Records contained in a dataset

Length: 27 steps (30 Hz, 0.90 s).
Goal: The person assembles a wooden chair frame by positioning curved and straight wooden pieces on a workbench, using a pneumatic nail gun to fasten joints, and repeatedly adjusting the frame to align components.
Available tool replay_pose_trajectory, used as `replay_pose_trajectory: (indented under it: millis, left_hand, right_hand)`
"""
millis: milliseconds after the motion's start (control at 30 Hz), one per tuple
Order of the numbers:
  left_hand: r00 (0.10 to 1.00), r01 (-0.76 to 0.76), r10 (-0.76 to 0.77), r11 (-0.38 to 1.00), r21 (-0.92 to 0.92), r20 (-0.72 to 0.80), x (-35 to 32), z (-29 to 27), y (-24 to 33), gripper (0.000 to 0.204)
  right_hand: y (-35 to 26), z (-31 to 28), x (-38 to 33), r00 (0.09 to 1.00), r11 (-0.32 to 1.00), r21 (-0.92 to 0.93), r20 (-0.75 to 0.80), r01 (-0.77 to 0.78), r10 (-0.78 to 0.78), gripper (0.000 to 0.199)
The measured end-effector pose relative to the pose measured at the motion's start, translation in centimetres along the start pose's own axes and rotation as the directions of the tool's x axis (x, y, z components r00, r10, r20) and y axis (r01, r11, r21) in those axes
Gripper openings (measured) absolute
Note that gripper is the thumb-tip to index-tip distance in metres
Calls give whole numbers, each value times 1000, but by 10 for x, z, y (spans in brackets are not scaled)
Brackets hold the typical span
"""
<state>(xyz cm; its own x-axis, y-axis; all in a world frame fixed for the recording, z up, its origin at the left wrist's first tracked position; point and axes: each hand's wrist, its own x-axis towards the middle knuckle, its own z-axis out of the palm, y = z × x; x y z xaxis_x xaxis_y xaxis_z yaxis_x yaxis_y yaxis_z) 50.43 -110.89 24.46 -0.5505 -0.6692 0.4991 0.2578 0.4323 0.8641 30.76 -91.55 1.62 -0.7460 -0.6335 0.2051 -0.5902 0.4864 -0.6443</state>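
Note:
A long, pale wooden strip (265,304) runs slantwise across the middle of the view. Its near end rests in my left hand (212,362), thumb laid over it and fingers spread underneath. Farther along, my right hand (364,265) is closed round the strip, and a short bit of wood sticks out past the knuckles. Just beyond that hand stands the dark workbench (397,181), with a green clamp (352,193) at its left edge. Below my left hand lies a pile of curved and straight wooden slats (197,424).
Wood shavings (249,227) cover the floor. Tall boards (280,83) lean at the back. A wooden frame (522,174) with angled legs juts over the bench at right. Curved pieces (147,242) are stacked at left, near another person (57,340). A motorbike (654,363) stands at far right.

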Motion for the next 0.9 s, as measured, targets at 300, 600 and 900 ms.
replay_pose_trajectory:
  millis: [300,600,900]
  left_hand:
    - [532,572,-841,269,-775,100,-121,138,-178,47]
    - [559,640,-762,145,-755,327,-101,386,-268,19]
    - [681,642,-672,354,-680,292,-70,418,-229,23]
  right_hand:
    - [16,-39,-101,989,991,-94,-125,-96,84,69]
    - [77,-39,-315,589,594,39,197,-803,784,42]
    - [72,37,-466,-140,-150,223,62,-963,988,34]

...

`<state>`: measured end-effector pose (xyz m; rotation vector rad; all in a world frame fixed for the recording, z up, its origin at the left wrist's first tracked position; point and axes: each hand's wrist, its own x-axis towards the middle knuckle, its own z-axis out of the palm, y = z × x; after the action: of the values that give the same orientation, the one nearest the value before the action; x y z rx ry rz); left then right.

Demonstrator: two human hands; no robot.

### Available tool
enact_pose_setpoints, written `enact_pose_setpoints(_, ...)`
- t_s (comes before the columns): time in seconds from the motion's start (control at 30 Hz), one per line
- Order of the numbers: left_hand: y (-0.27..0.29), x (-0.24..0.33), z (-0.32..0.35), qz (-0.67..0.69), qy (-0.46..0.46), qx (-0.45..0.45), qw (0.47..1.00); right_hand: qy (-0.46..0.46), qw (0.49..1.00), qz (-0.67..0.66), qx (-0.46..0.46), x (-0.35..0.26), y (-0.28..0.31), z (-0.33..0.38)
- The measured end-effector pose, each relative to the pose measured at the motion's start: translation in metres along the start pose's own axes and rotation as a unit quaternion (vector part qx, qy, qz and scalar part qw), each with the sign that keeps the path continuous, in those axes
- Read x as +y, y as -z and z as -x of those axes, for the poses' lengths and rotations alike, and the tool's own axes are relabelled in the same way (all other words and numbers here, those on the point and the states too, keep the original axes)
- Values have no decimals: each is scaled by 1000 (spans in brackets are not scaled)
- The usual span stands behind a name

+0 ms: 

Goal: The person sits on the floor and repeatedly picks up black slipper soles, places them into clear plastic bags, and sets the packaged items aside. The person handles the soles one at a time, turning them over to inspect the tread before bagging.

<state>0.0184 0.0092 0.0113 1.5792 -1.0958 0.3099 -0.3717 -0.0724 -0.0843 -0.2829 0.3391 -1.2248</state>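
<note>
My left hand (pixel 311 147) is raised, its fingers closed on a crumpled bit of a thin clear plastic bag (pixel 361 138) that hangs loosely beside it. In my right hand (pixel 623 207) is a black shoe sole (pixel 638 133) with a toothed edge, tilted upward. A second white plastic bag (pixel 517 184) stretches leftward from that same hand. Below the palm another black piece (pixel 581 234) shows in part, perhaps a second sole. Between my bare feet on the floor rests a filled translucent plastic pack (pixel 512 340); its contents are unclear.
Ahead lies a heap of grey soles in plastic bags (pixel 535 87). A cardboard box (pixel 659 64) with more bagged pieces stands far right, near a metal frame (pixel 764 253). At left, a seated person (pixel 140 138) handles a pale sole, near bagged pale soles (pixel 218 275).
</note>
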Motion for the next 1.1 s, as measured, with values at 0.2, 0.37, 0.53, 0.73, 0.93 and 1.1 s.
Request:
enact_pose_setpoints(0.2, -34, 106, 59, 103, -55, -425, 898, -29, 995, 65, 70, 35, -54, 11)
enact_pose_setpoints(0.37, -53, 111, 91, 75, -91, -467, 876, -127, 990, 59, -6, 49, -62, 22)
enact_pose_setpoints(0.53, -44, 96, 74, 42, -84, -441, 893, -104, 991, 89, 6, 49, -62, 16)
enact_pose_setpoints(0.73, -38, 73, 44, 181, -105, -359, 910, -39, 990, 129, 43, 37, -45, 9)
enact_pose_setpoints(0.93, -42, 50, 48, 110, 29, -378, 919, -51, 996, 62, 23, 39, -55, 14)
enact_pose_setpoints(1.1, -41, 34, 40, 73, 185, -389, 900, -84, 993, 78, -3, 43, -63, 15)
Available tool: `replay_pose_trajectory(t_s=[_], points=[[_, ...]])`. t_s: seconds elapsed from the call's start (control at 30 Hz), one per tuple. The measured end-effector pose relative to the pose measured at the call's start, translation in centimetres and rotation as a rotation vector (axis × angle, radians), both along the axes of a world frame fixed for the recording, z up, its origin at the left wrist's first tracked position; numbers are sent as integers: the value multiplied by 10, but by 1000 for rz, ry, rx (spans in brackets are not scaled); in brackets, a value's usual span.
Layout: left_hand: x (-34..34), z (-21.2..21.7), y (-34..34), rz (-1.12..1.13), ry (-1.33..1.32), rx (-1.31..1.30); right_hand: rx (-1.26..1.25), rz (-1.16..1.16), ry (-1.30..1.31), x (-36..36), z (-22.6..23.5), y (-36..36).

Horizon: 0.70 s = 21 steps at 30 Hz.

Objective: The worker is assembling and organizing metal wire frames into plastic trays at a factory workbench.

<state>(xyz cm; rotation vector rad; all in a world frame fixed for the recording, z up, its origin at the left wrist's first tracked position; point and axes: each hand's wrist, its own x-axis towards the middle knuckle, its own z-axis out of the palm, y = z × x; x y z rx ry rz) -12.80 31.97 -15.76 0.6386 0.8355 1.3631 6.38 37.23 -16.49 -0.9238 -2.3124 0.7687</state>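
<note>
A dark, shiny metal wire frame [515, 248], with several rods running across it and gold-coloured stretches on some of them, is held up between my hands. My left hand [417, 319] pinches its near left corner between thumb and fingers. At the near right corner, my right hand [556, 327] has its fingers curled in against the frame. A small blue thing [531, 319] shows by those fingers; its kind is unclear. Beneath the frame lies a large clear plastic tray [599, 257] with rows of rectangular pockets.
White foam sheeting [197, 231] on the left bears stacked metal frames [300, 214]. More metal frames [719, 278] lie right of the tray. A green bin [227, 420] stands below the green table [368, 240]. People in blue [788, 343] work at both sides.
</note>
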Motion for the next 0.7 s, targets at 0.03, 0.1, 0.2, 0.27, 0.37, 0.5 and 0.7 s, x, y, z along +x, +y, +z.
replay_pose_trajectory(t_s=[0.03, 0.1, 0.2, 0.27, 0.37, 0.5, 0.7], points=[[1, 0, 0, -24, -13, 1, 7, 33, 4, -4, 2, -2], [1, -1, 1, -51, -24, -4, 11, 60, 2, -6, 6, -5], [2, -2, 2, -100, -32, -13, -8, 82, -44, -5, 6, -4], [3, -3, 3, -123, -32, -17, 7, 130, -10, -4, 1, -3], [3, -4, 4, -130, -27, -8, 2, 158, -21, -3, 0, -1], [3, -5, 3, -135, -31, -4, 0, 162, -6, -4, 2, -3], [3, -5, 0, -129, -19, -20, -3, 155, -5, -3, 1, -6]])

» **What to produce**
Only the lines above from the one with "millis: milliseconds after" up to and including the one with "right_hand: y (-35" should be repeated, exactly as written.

» **Answer to the problem**
millis: milliseconds after the motion's start (control at 30 Hz), one per tuple
Order of the numbers:
  left_hand: r00 (0.10 to 1.00), r01 (-0.76 to 0.76), r10 (-0.76 to 0.77), r11 (-0.38 to 1.00), r21 (-0.92 to 0.92), r20 (-0.72 to 0.80), x (-35 to 32), z (-29 to 27), y (-24 to 33), gripper (0.000 to 0.204)
  right_hand: y (-35 to 26), z (-31 to 28), x (-38 to 33), r00 (0.09 to 1.00), r11 (-0.32 to 1.00), r21 (-0.92 to 0.93), r20 (-0.75 to 0.80), r01 (-0.77 to 0.78), r10 (-0.78 to 0.78), gripper (0.000 to 0.199)

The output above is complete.